В городе не было ни друзей, ни знакомых. В кармане лежали лишь два письма: к профессору-ботанику Николаю Даниловичу Костецкому и архитектору и художнику Маркушевичу[55]. Город встретил всё нарастающим зноем. Тогда цвела еще джидда, и ее запах то возникал, то исчезал в разных кварталах города.
В гостинице не было мест. Профессор Костецкий радушно встретил нас и предложил жить у него, пока не будет снята комната для жилья. Он потом сделался нашим чудесным другом – Алексей Федорович прозвал его «Скворчик», а его имя и отчество тут же были навсегда забыты. Он позднее стал директором Никитского ботанического сада в Крыму.
Уговорившись о первом ночлеге, мы отправились искать указанного нам адресата[56], живущего в Старом городе.

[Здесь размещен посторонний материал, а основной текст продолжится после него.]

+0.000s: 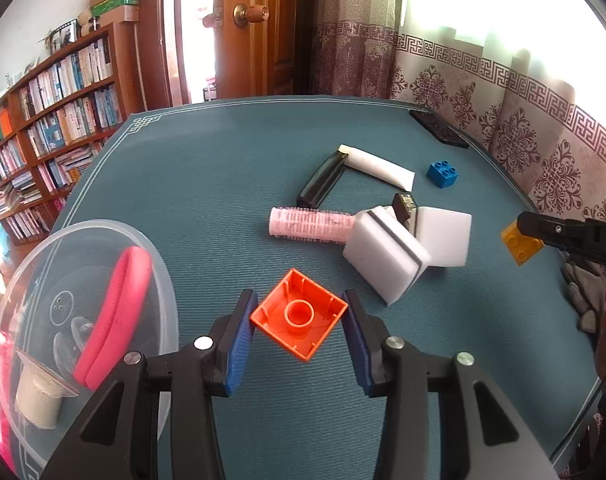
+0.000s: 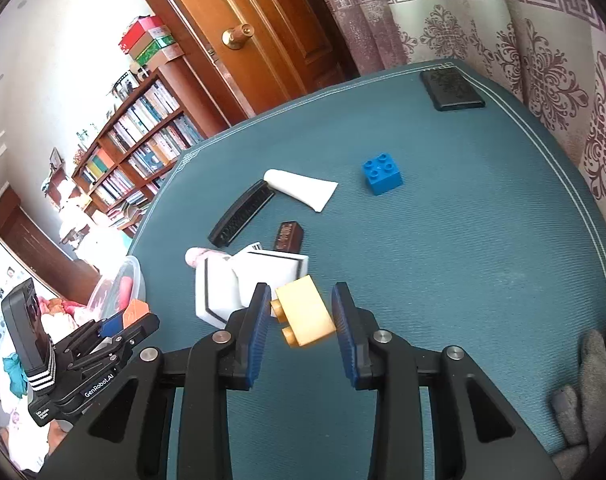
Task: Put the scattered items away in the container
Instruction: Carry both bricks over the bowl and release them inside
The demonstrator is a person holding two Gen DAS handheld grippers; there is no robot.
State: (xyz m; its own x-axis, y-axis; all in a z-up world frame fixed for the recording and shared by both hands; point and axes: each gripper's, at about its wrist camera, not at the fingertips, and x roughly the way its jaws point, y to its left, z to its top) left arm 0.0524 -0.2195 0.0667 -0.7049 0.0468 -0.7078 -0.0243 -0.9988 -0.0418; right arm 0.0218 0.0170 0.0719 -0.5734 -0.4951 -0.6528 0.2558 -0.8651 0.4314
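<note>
My left gripper (image 1: 299,320) is shut on an orange brick (image 1: 299,314), pinched by two corners with its hollow underside facing the camera. It hangs just right of the clear plastic container (image 1: 165,280), which holds a pink item (image 1: 115,316) and a beige piece. In the right wrist view, my right gripper (image 2: 301,312) is shut on a yellow brick (image 2: 307,314) with its studs against the left pad, above the teal table cover. A blue brick (image 2: 382,174) sits alone farther back.
On the teal cover (image 1: 223,168) lie a white tube (image 1: 379,166), a black comb (image 1: 321,180), a pink hair roller (image 1: 307,224), two white sponges (image 1: 387,256), a small dark box (image 1: 405,206) and a black case (image 1: 439,128). Grey gloves (image 2: 595,380) lie at the right edge.
</note>
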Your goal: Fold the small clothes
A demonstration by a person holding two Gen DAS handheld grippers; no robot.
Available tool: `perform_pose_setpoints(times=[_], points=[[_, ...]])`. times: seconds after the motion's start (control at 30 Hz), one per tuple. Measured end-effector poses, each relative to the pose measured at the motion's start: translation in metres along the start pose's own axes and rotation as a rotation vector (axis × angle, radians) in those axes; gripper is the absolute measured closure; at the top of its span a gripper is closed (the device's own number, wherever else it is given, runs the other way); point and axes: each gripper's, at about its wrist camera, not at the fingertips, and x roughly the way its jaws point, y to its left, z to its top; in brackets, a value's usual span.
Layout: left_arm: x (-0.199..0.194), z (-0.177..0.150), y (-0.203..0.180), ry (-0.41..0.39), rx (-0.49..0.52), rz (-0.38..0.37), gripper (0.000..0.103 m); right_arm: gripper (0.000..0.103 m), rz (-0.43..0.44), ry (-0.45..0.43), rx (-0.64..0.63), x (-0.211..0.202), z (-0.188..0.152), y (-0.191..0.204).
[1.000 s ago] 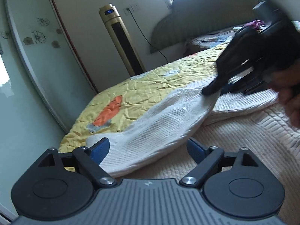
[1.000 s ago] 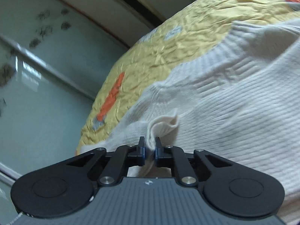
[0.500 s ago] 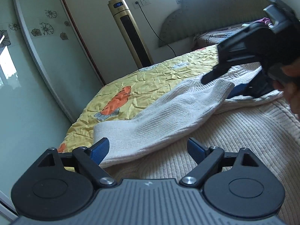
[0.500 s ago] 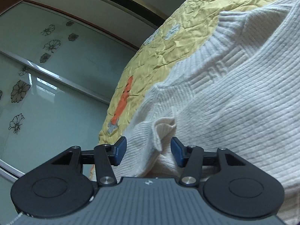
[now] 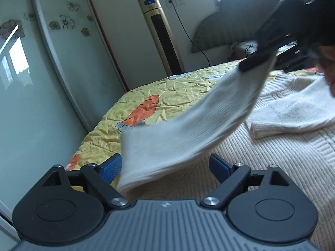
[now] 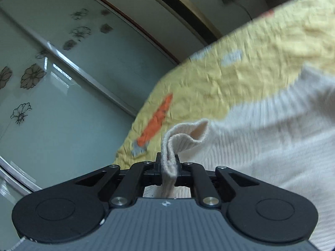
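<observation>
A cream knit sweater [image 5: 293, 167] lies spread on the bed. One of its sleeves [image 5: 188, 129] is raised off the bed in a slanting band, and its far end is pinched in my right gripper [image 5: 257, 62] at the upper right. In the right wrist view my right gripper [image 6: 168, 163] is shut on a fold of that sleeve [image 6: 182, 136], above the sweater body [image 6: 272, 146]. My left gripper [image 5: 165, 165] stands open; the sleeve's cuff end hangs between its blue pads [image 5: 111, 165] without being pressed. The other sleeve [image 5: 293, 113] lies folded across the body.
A yellow quilt [image 5: 167, 92] with orange prints covers the bed under the sweater. Beyond the bed stand a gold tower fan [image 5: 161, 35], a glass wardrobe door [image 5: 41, 83] with flower decals and a dark headboard [image 5: 230, 21]. A hand [image 5: 328, 62] holds the right gripper.
My right gripper opened, then shut again on the sleeve and rose, lifting the sleeve off the bed. My left gripper stayed open and barely moved.
</observation>
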Motion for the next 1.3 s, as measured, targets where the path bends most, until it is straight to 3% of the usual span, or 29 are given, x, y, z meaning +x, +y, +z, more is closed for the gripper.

Это оказалось нелегко. Зной нарастал, без конца хотелось пить, и жажда становилась неутолимой. Казалось, влага сохранялась только на лепестках роз, продававшихся на всех перекрестках. Розы лежали в плоских корзинах, их без конца сбрызгивали водой прелестные девочки со множеством косичек за спиной. Много часов бродили мы в поисках махалля Игарчи[57], каждый встречный со всей благожелательностью показывал нам направление, противоположное предыдущему.